電気錠はカードキーなどをかざすだけで一度に確実に2つの鍵をかけられる便利さが強み。ピッキングに時間がかかれば、こじ開けた鍵が自動的に閉まる防犯性の高さも人気だ。YKKAPの玄関ドア出荷台数のうち、電気錠タイプの割合は約2割に膨らんだ。

ただ、これまでは電気錠ユニットが別に付くなど見た目の悪さを嫌って購入しない消費者も多かったという。「最終ユーザーの住設機器に対するこだわりが強くなってきた。
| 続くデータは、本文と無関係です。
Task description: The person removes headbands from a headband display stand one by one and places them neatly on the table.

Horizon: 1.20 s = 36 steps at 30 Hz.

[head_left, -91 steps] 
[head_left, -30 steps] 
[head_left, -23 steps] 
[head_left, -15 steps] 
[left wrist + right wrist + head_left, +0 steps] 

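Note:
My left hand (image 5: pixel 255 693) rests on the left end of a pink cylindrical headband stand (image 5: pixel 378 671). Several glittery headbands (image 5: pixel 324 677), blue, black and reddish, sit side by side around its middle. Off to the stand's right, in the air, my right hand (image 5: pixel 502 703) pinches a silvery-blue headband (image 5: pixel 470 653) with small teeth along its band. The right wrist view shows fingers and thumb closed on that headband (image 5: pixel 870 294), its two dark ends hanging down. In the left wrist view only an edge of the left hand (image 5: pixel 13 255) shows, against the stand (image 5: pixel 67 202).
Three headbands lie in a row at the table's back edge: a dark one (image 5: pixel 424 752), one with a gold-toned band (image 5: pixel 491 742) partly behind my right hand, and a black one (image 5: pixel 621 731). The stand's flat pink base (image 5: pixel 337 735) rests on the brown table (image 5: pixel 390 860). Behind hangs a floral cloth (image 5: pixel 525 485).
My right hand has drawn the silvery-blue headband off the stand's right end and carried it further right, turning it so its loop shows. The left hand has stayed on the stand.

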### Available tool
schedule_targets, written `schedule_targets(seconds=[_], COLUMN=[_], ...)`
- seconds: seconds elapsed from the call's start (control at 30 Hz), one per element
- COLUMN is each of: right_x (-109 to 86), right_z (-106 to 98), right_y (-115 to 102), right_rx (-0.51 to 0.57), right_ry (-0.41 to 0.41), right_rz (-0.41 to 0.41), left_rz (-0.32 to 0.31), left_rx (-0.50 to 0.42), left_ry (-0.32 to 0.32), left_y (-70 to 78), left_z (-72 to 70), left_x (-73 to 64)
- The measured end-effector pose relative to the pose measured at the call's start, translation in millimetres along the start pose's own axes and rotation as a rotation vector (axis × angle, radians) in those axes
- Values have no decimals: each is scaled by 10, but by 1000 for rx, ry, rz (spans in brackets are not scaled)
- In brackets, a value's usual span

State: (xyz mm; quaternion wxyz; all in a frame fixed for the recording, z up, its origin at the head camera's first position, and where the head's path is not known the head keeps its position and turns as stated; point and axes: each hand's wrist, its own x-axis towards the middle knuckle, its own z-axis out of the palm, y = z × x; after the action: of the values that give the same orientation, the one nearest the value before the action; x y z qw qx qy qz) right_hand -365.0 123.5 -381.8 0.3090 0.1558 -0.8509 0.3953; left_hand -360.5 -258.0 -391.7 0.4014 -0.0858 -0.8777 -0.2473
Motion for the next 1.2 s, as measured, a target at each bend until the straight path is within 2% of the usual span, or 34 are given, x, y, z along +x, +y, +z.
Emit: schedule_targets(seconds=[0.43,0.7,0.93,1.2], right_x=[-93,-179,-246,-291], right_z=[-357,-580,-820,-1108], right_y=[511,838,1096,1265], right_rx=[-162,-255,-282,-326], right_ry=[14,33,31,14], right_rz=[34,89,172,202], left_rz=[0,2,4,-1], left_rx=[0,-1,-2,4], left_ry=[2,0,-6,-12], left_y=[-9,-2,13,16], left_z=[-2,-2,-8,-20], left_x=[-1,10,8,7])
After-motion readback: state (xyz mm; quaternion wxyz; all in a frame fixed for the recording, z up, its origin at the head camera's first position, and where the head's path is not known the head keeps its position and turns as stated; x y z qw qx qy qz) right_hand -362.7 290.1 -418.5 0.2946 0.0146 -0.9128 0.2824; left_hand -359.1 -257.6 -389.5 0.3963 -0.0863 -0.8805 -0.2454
工務店を相手にすれば営業が務まった時代は去り、特に女性目線を強く意識して商品開発をしなくてはならなくなった」とYKKAPの堀秀充社長は話す。

すっきりした外観になった今回の製品は女性にも大いにアピールしそうで、電気錠普及に弾みがつきそうだ。
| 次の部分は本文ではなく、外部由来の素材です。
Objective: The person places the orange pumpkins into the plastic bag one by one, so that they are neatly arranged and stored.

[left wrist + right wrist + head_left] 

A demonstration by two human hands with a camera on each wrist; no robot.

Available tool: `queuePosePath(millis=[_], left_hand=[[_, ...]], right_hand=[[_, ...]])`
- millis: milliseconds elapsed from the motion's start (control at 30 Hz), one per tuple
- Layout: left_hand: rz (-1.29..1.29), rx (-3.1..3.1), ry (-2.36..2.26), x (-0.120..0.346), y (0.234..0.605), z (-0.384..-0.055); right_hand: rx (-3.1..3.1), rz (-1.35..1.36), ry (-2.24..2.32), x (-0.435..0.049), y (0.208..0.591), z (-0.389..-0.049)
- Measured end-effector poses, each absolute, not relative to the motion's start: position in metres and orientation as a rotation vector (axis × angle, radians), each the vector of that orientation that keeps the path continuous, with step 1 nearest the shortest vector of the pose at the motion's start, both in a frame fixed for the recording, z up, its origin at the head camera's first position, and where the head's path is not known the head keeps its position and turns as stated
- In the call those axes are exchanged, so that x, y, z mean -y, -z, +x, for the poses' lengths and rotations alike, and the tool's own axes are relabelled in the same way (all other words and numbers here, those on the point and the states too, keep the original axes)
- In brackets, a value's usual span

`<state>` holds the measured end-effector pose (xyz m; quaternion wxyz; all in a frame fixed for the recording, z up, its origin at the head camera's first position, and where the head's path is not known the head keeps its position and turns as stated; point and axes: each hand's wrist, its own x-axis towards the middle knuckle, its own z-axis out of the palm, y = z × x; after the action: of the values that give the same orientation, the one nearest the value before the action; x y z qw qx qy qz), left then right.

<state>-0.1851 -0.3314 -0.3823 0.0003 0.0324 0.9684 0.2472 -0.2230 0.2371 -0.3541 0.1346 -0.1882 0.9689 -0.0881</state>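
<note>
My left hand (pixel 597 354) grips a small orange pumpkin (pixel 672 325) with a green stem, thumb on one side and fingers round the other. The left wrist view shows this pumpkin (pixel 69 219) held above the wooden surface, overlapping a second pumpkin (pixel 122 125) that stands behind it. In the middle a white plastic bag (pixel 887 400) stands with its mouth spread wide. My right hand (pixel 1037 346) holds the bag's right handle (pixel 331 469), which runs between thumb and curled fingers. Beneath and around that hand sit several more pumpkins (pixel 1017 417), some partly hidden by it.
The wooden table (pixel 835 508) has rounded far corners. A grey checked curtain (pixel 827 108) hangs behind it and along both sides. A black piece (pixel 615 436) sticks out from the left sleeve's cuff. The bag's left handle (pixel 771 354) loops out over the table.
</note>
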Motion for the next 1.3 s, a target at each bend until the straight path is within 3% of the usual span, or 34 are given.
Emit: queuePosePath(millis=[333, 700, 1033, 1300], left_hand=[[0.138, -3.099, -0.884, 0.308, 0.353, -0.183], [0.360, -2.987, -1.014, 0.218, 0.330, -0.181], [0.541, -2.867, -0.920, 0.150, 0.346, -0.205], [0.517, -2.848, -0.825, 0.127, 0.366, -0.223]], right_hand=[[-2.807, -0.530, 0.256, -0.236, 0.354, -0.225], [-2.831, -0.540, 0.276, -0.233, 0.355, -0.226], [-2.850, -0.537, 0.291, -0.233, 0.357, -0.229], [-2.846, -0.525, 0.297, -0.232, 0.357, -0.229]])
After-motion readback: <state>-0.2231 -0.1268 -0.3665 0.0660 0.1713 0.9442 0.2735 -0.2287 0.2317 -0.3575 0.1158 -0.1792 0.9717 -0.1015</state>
価格37万5900円(S20デザインD4仕様、片開き、工事費別)
販売目標年間100億円
発売4月1日
電源AC100V
電気代年間約293円(電気錠で1日10回施解錠の場合)
取っ手の素材ガラス繊維強化樹脂など
電気錠読み取り部の高さ地上から1010mm
取っ手の色シルバー、ゴールド、ブラック
標準装備のキーカードキー3枚とシールキー2枚

【ベンチマーク商品】

リクシルの「フォラード カザスリミテッド」。ドアのボタンを押した後、カードキーをかざすと上下2つの電気錠を同時に閉じたり開いたりする。片方の鍵が開いてから、もう一方の鍵を開けるまでに20秒たつと、開けた鍵が自動的に閉じる。37万3800円(高断熱タイプ)。2008年11月1日発売。

「新製品ウオッチャー」では、日経産業地域研究所が選んだ注目の新製品を、同業他社や販売店の担当者、評論家など3~5人の専門家が評価。新規性など12項目で競合製品(ベンチマーク商品)と比べた優劣を「非常に優れる」(6点)から「同等」(3点)、「非常に劣る」(0点)までの7段階で各専門家が採点し、その平均を算出しています。